_Directions_
All of the entries below are to be copied without any alteration.
##### Given data #####
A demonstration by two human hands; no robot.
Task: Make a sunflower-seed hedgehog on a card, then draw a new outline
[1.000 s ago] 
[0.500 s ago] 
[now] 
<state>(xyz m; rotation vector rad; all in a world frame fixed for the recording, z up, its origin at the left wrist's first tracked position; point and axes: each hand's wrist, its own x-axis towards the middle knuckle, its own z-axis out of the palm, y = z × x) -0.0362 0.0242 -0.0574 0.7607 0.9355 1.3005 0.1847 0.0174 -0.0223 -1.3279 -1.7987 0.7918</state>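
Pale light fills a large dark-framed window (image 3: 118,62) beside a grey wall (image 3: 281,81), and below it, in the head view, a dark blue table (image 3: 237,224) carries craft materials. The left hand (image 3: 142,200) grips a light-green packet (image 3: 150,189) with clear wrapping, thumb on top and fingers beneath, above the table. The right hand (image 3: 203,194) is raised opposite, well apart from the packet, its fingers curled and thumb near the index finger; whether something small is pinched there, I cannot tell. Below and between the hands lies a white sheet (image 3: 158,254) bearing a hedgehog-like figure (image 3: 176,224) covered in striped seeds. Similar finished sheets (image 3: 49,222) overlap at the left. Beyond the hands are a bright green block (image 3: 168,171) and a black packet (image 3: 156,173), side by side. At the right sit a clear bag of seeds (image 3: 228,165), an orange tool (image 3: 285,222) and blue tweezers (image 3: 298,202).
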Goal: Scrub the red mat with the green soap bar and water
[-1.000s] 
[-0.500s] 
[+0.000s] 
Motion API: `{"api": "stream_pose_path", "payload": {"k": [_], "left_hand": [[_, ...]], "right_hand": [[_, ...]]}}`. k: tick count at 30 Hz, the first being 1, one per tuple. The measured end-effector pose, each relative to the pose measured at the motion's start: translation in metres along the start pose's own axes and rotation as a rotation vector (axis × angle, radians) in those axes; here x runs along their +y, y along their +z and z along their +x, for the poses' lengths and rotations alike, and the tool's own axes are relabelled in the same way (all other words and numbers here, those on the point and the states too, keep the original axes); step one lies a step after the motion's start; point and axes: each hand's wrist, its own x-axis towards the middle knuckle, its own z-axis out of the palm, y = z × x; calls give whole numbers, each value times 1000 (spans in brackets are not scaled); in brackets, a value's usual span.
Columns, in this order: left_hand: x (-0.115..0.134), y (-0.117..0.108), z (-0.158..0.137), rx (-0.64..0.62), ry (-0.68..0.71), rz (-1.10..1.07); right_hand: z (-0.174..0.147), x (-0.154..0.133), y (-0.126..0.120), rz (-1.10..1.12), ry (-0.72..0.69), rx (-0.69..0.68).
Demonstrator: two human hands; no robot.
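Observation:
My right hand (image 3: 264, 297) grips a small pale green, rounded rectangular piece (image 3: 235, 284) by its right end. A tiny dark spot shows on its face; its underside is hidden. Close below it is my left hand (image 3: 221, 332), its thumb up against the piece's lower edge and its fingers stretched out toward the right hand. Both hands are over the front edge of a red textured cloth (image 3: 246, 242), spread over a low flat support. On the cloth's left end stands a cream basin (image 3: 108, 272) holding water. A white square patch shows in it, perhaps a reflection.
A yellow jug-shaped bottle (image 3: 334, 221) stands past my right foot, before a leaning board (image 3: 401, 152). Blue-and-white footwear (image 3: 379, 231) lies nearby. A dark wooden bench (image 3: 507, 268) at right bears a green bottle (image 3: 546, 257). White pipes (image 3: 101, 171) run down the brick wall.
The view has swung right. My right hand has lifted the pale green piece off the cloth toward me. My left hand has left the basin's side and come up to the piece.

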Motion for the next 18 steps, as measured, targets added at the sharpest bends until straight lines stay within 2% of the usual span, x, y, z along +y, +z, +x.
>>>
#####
_Reply_
A demonstration by two human hands; no robot.
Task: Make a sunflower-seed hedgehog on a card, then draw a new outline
[1.000 s ago] 
[0.500 s ago] 
[now] 
<state>(xyz m; rotation vector rad; all in a world frame fixed for the recording, z up, its origin at the left wrist's first tracked position; point and axes: each hand's wrist, its own x-axis towards the middle knuckle, its own z-axis out of the palm, y = z × x) -0.0362 0.0242 -0.0574 0.7607 0.9355 1.3005 0.1847 0.0174 -0.0223 -1.3279 -1.7987 0.7918</state>
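Pale light fills a large dark-framed window (image 3: 118,62) beside a grey wall (image 3: 281,81), and below it, in the head view, a dark blue table (image 3: 237,224) carries craft materials. The left hand (image 3: 142,200) grips a light-green packet (image 3: 150,189) with clear wrapping, thumb on top and fingers beneath, above the table. The right hand (image 3: 203,194) is raised opposite, well apart from the packet, its fingers curled and thumb near the index finger; whether something small is pinched there, I cannot tell. Below and between the hands lies a white sheet (image 3: 158,254) bearing a hedgehog-like figure (image 3: 176,224) covered in striped seeds. Similar finished sheets (image 3: 49,222) overlap at the left. Beyond the hands are a bright green block (image 3: 168,171) and a black packet (image 3: 156,173), side by side. At the right sit a clear bag of seeds (image 3: 228,165), an orange tool (image 3: 285,222) and blue tweezers (image 3: 298,202).
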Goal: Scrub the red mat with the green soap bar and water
[-1.000s] 
[-0.500s] 
[+0.000s] 
Motion API: `{"api": "stream_pose_path", "payload": {"k": [_], "left_hand": [[_, ...]], "right_hand": [[_, ...]]}}`. k: tick count at 30 Hz, the first being 1, one per tuple. The measured end-effector pose, each relative to the pose measured at the motion's start: translation in metres along the start pose's own axes and rotation as a rotation vector (axis × angle, radians) in those axes; here x runs along their +y, y along their +z and z along their +x, for the poses' lengths and rotations alike, and the tool's own axes are relabelled in the same way (all other words and numbers here, those on the point and the states too, keep the original axes); step one lies a step after the motion's start; point and axes: each hand's wrist, its own x-axis towards the middle knuckle, its own z-axis out of the palm, y = z × x; calls give whole numbers, each value times 1000 (spans in brackets are not scaled); in brackets, a value's usual span.
Columns, in this order: left_hand: x (-0.115..0.134), y (-0.117..0.108), z (-0.158..0.137), rx (-0.64..0.62), ry (-0.68..0.71), rz (-1.10..1.07); right_hand: z (-0.174..0.147), x (-0.154..0.133), y (-0.126..0.120), rz (-1.10..1.12), ry (-0.72..0.69), rx (-0.69..0.68).
Demonstrator: two human hands; no robot.
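Observation:
My right hand (image 3: 264, 297) grips a small pale green, rounded rectangular piece (image 3: 235, 284) by its right end. A tiny dark spot shows on its face; its underside is hidden. Close below it is my left hand (image 3: 221, 332), its thumb up against the piece's lower edge and its fingers stretched out toward the right hand. Both hands are over the front edge of a red textured cloth (image 3: 246, 242), spread over a low flat support. On the cloth's left end stands a cream basin (image 3: 108, 272) holding water. A white square patch shows in it, perhaps a reflection.
A yellow jug-shaped bottle (image 3: 334, 221) stands past my right foot, before a leaning board (image 3: 401, 152). Blue-and-white footwear (image 3: 379, 231) lies nearby. A dark wooden bench (image 3: 507, 268) at right bears a green bottle (image 3: 546, 257). White pipes (image 3: 101, 171) run down the brick wall.
The view has swung right. My right hand has lifted the pale green piece off the cloth toward me. My left hand has left the basin's side and come up to the piece.
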
Motion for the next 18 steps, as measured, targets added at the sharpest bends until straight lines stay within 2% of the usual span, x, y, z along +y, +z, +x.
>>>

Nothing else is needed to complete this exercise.